Advertisement

Roman Polanski still being hounded by L.A. County prosecutors

Share

This article was originally on a blog post platform and may be missing photos, graphics or links. See About archive blog posts.

With the state Legislature forced to make dramatic cuts in the prison budget and a three-judge federal panel having recently ordered California lawmakers to release as many as 40,000 inmates in response to the scandalous overcrowding of the California state prison system, it seems like an especially inauspicious time for the L.A. County district attorney’s office to be spending some of our few remaining tax dollars seeing if it can finally, after all these years, put Roman Polanski behind bars.

As you’ve probably heard, the French-born filmmaker, who won a best director Oscar in absentia for the 2002 film ‘The Pianist,’ was arrested by Swiss police late Saturday as he arrived to accept an award at the Zurich Film Festival. At the request of the L.A. County district attorney’s office, Polanski has been placed in custody -- the official term is ‘provisional detention for extradition’’ -- awaiting a U.S. decision to make a formal extradition request. Polanski has been living in France for the past three decades, directing films and raising a family with actress Emanuelle Seigner. He has been a fugitive from justice in the U.S. since 1978, when he fled the country rather than stand charges of having unlawful sexual intercourse with a 13-year-old girl. The case has been a cause celebre for years, with charges and counter-charges rocketing back and forth, many involving the controversial efforts of the original presiding judge to put Polanski safely away behind bars. It added another dramatic chapter to a life of tragedy for the filmmaker, who fled the Krakow ghetto during the Nazi occupation not long after his mother was sent to the gas chambers. In 1969, his wife, Sharon Tate, then pregnant with Polanski’s child, was murdered by the Charles Manson family at a hillside home in Los Angeles.

Advertisement

Meanwhile, Polanski’s victim, Samantha Geimer, long ago announced that she had forgiven the filmmaker for his transgressions and supported various efforts to have the case against him dismissed. I don’t think that you’d find many people who would approve of Polanski’s behavior, which was disgusting -- he drugged his victim with champagne and Quaaludes before raping her during a 1977 photo session at Jack Nicholson’s house.

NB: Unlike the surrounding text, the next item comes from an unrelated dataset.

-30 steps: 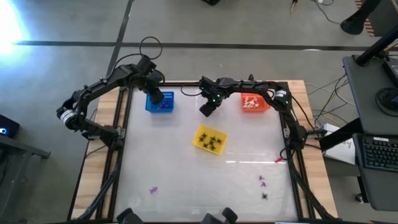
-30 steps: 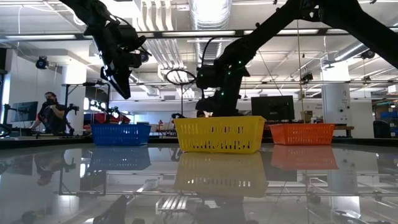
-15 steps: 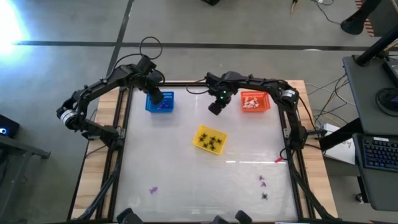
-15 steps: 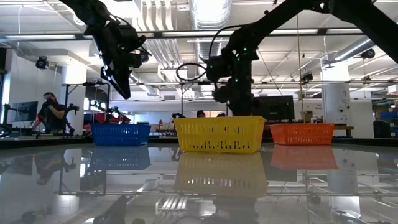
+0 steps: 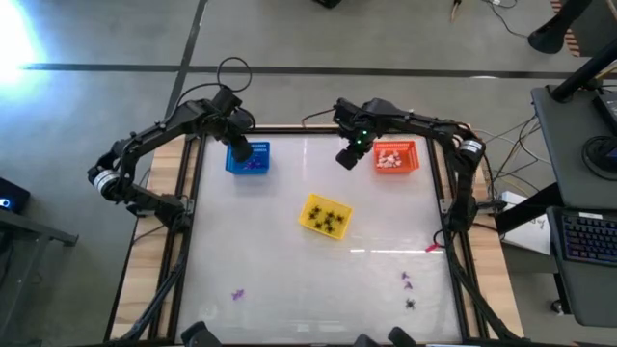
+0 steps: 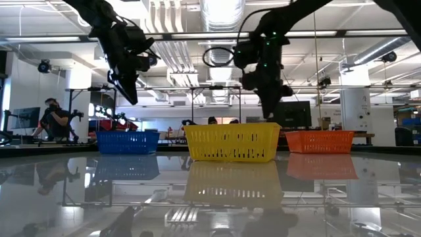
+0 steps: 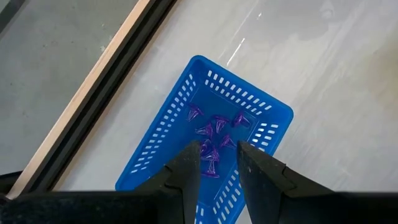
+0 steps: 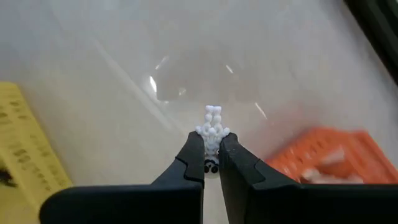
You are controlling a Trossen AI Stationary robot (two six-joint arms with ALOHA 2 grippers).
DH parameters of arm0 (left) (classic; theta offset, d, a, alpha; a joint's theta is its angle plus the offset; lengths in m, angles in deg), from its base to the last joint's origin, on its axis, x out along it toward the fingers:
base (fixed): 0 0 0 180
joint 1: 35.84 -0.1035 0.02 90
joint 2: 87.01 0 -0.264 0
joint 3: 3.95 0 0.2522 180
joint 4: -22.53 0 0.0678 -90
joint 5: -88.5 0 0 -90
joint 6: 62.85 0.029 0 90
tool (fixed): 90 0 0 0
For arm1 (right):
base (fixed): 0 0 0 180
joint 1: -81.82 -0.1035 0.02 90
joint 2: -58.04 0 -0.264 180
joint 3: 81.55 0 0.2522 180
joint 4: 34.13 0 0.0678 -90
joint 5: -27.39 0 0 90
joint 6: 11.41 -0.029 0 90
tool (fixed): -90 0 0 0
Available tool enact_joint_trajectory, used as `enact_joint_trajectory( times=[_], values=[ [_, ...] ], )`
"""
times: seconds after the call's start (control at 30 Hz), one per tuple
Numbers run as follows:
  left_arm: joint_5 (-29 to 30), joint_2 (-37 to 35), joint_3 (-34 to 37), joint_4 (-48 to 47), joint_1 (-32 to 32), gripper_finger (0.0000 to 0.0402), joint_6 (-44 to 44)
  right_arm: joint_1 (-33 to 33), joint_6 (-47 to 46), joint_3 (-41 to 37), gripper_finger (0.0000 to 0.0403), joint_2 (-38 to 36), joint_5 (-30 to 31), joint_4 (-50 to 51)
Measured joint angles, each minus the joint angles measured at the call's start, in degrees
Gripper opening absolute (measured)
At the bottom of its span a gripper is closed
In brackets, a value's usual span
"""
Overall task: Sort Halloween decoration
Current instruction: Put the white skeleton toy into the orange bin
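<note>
Right gripper [image 5: 346, 159]: fingers closed on a white piece [image 8: 212, 127], a cluster of small white beads seen sticking out past the fingertips; held up in the air between the blue basket [image 5: 248, 158] and the orange basket [image 5: 395, 157], nearer the orange one.
Left gripper [image 5: 242, 150]: held above the blue basket, fingers parted about halfway, nothing gripped between them.
Blue basket contents: purple pieces [image 7: 214, 135] are seen piled inside, directly beyond the left fingertips.
Orange basket contents: white pieces [image 5: 388, 160] are seen inside.
Yellow basket [image 5: 325, 216]: set near the table centre, angled; black spider pieces [image 5: 331, 221] are held in it.
Unsorted pieces: one purple piece [image 5: 236, 294] lies on the near-left part of the table [image 5: 289, 270]; purple bits [image 5: 406, 281] and a black spider [image 5: 411, 304] lie near the near-right edge, well apart from all baskets.
Low view: baskets are lined up blue, yellow, orange; both arms are seen well above the rims.
Background: a person [image 6: 52, 118] is seen in the room behind the table.
</note>
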Motion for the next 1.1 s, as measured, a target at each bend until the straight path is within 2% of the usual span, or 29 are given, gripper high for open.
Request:
enact_joint_trajectory(
  times=[0.43, 0.63, 0.8, 0.97, 1.1],
  values=[
    [0.0, 0.0, 0.0, -0.05, 0.0, 0.0089, 0.02, 7.53, -2.62, -16.08, 0.0013, -11.39, 0.12, -1.6],
    [0.0, 0.0, 0.0, -0.29, 0.0, 0.0089, 0.02, 11.97, -2.37, -22.61, 0.0013, -13.66, 0.18, -4.08],
    [0.02, 0.0, 0.0, -0.42, 0.0, 0.0089, -0.08, 13.65, -1.12, -24.68, 0.0013, -13.46, 1.02, -4.26],
    [0.02, 0.0, 0.0, -0.55, 0.0, 0.0089, -0.62, 13.57, -0.33, -24.48, 0.0043, -13.46, 8.72, -4.17],
    [0.02, 0.0, 0.0, -0.6, 0.0, 0.0089, -0.63, 13.57, -0.19, -23.65, 0.0083, -13.48, 8.88, -4.14]
  ],
)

But at a time when California is shredding the safety net that protects the poor and the unemployed, not to mention the budget of the public school system, you’d hope that L.A. County prosecutors had better things to do than cause an international furor by hounding a film director for a 32-year-old sex crime, especially one that Polanski’s victim wants to put behind her. As Marina Zenovich’s 2008 documentary, ‘Roman Polanski: Wanted and Desired,’ ably chronicled, the original prosecution of Polanski was marred by all sorts of embarrassing missteps and strange behavior, largely by Laurence Rittenband, the original presiding judge.

Still, actions have consequences, and Polanski’s sins have not been forgotten. He has been barred from returning to the U.S. and prevented from traveling to other countries, including England, because of extradition issues. His career has clearly suffered from his inability to work in Hollywood, where he made such celebrated films as ‘Chinatown’ and ‘Rosemary’s Baby.’ He has been embraced by many -- having won a number of awards over the years -- but also shunned by a number of detractors. As he put it in his autobiography: ‘I am widely regarded, I know, as an evil, profligate dwarf.’

But he also has his stout defenders, notably French Minister of Culture Frederic Mitterrand, who said over the weekend that he was ‘dumbfounded’ by Polanski’s arrest in Switzerland, adding that he ‘strongly regrets that a new ordeal is being inflicted on someone who has already experienced so many of them.’

In the coming weeks, the Polanski affair will no doubt become a tabloid sensation, with op-ed moralists, excitable bloggers and the Glenn Becks of the world noisily weighing in on the propriety of his possible prosecution. Some will say Polanski is a predator whose punishment is long overdue. Others will argue that it’s the height of folly to be stalking a 76-year-old man who has admitted his guilt and was long ago forgiven by his victim.

We live in an age that is so thoroughly post-modern that you can find an obvious literary antecedent for nearly every seamy media storyline. The same goes for the Polanski case, which is full of echoes of ‘Les Miserables,’ the classic Victor Hugo novel about Jean Valjean, an ex-con trying to turn his life around who is being obsessively tracked and hunted down by the Parisian police inspector Javert.

Advertisement

Hugo’s story is a tragedy, as is the life story of Polanski, who was a fugitive as a boy and is now a fugitive as an old man. Whether the L.A. County district attorney office has its way or not, it is not a story that can have a happy ending. I think Polanski has already paid a horrible, soul-wrenching price for the infamy surrounding his actions. The real tragedy is that he will always, till his death, be snubbed and stalked and confronted by people who think the price he has already paid isn’t enough.